◆ Task prompt
For the data below, transcribe the part that opens with the line containing "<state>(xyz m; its" and closes with the line containing "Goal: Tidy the", exactly and with no pictures.

──────

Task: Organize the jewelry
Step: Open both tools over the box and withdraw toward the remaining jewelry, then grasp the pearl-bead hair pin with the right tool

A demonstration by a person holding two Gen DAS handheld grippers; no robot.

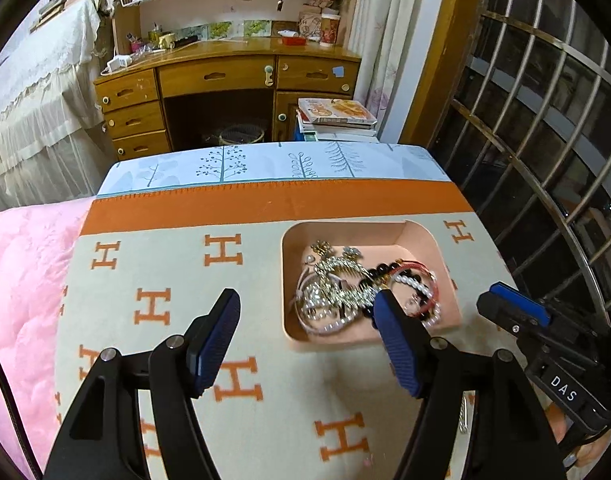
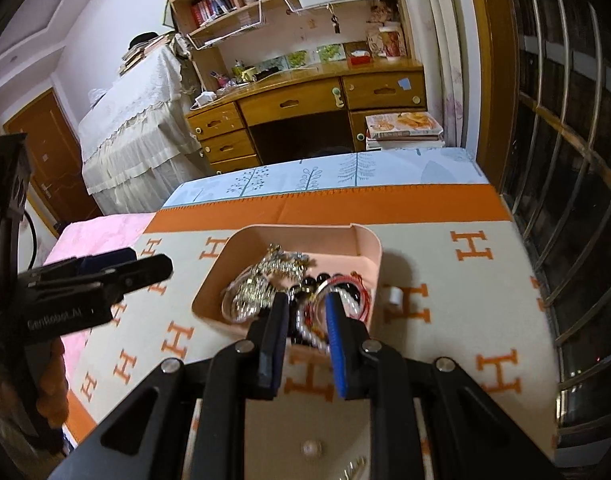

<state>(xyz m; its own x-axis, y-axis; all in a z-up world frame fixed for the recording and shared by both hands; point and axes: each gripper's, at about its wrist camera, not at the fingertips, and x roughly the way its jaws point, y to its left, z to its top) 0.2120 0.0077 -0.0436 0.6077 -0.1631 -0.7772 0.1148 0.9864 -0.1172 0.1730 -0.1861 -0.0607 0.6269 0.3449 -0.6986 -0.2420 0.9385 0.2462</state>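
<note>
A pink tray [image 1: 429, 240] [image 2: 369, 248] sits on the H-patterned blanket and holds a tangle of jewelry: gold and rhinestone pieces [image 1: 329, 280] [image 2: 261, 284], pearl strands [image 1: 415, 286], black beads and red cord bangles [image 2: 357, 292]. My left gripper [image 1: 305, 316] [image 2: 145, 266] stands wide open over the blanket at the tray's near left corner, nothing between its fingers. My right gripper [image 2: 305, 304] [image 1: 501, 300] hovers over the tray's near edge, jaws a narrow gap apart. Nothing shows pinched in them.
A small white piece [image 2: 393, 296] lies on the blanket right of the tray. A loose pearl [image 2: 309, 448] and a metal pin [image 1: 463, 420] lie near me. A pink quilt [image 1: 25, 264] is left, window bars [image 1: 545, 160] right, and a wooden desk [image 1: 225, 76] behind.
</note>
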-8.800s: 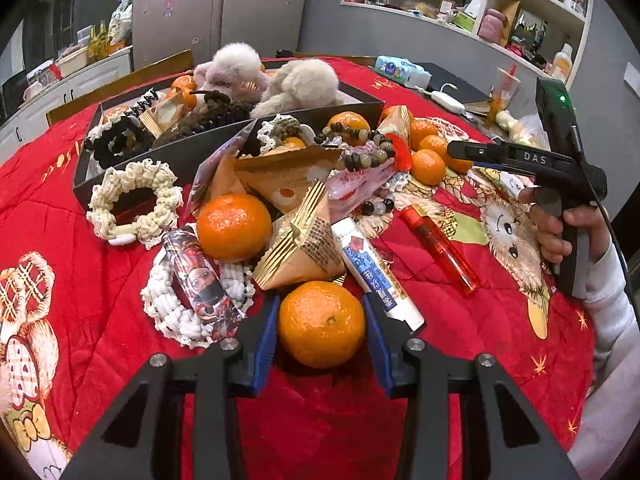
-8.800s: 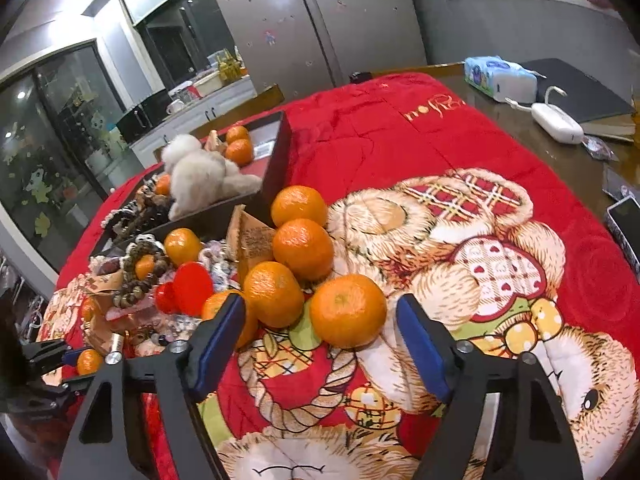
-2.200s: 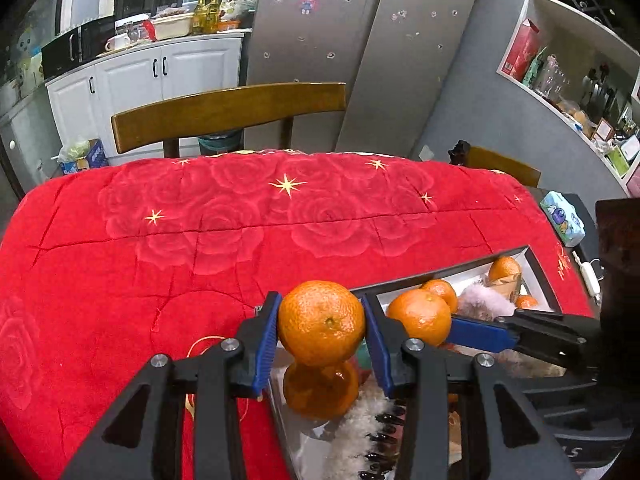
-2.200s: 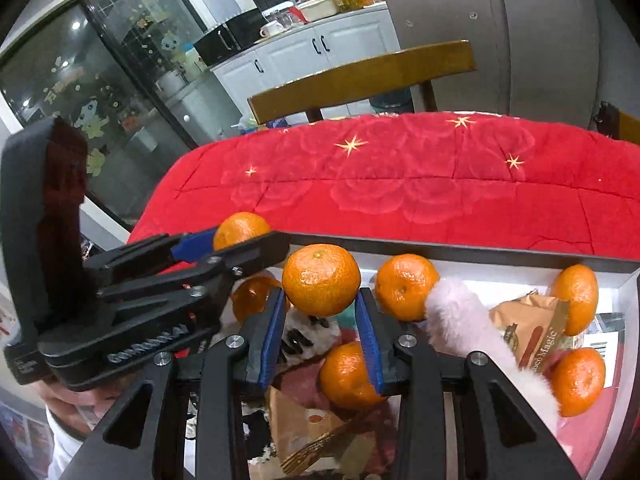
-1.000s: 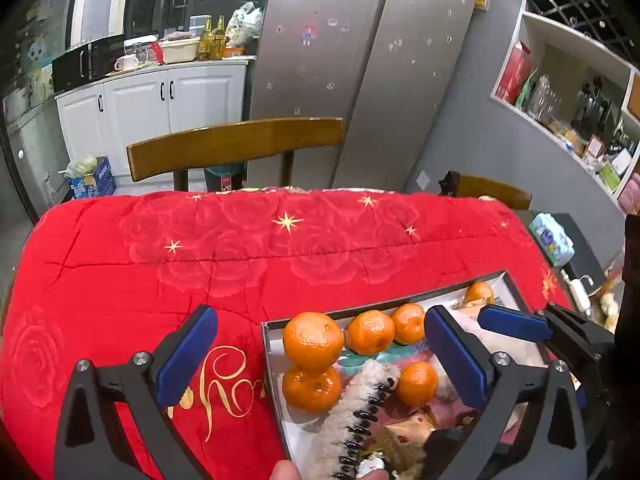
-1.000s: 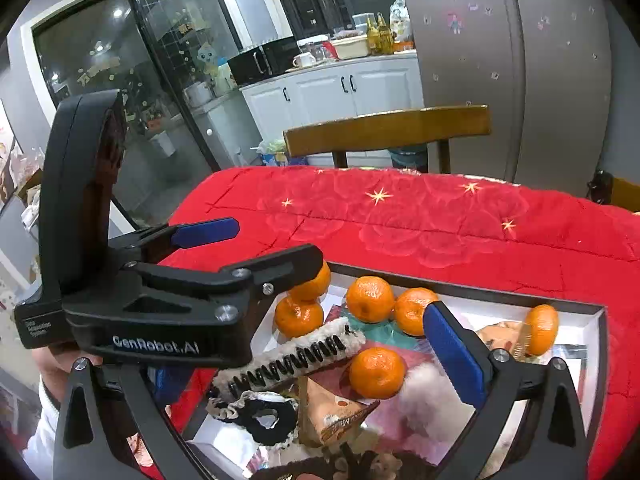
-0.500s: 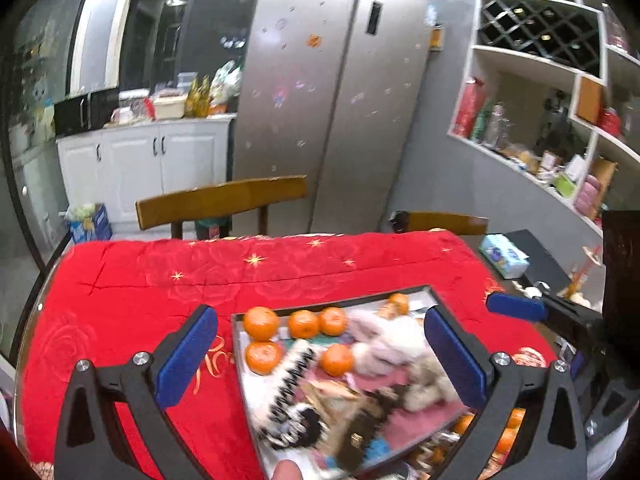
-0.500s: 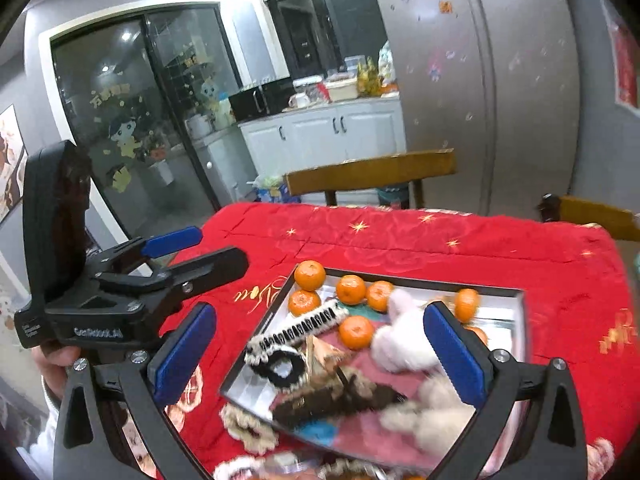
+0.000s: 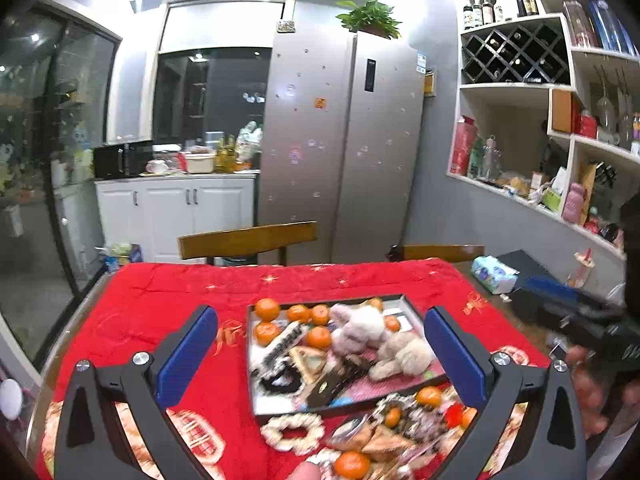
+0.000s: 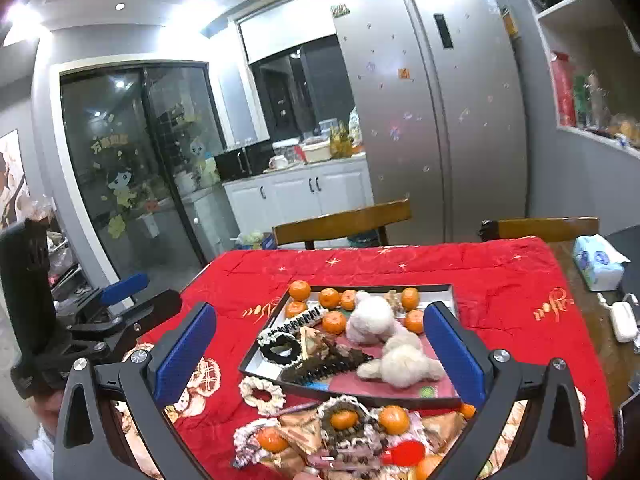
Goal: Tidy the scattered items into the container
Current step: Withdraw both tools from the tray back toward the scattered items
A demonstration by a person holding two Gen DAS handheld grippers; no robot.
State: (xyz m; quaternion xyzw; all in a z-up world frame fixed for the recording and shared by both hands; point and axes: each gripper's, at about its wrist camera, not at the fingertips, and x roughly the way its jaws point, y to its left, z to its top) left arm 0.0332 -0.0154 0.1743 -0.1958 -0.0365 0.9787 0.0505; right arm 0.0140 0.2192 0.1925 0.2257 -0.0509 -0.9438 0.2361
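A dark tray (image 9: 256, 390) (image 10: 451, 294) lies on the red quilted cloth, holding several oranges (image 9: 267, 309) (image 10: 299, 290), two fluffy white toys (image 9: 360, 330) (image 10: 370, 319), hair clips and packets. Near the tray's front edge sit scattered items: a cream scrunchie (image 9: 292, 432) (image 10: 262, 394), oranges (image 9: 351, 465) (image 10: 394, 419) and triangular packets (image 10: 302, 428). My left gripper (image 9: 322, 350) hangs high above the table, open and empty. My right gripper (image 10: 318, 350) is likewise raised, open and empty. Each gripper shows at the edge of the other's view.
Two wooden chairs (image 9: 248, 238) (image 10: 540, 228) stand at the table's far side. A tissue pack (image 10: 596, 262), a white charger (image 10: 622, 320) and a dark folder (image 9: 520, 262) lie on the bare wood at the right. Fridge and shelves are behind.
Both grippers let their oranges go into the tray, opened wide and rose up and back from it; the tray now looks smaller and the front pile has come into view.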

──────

◆ Answer area
<state>(xyz m; its own x-axis, y-axis; all in a z-up world frame fixed for the recording and shared by both hands; point and axes: each gripper's, at about its wrist camera, not at the fingertips, and x roughly the way its jaws point, y to its left, z to its top) 0.2120 0.0077 -0.0436 0.6077 -0.1631 -0.7772 0.1148 0.9864 -0.1172 0.1730 -0.1861 -0.0607 0.6269 0.3449 -0.6986 -0.2420 0.9385 0.2462</state>
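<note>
A pink tray [image 1: 429, 240] [image 2: 369, 248] sits on the H-patterned blanket and holds a tangle of jewelry: gold and rhinestone pieces [image 1: 329, 280] [image 2: 261, 284], pearl strands [image 1: 415, 286], black beads and red cord bangles [image 2: 357, 292]. My left gripper [image 1: 305, 316] [image 2: 145, 266] stands wide open over the blanket at the tray's near left corner, nothing between its fingers. My right gripper [image 2: 305, 304] [image 1: 501, 300] hovers over the tray's near edge, jaws a narrow gap apart. Nothing shows pinched in them.
A small white piece [image 2: 393, 296] lies on the blanket right of the tray. A loose pearl [image 2: 309, 448] and a metal pin [image 1: 463, 420] lie near me. A pink quilt [image 1: 25, 264] is left, window bars [image 1: 545, 160] right, and a wooden desk [image 1: 225, 76] behind.
</note>
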-8.800s: 
-8.800s: 
-2.200s: 
-2.200s: 
-1.000s: 
-1.000s: 
-0.500s: 
-0.500s: 
+0.000s: 
+0.000s: 
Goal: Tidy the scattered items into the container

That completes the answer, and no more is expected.